*How to complete this task*.
Transcribe the line with "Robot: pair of" and all the lines that follow it in the material below, exactly as they stand.

┄┄┄┄┄┄

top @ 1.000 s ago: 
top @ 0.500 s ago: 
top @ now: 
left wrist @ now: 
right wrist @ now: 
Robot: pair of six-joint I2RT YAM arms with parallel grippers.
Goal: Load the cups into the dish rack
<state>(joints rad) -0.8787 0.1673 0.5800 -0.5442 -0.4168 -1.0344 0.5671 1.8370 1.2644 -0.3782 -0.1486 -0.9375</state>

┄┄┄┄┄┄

*Answer for this exercise*.
Robot: pair of six-joint I2RT YAM arms with parallel grippers.
Goal: Load the cups into the dish rack
<state>(joints rad) -0.8787 0.1673 0.5800 -0.5442 -0.4168 -1.0344 0.5671 1.8370 1.2644 -0.3782 -0.1486 -0.9375</state>

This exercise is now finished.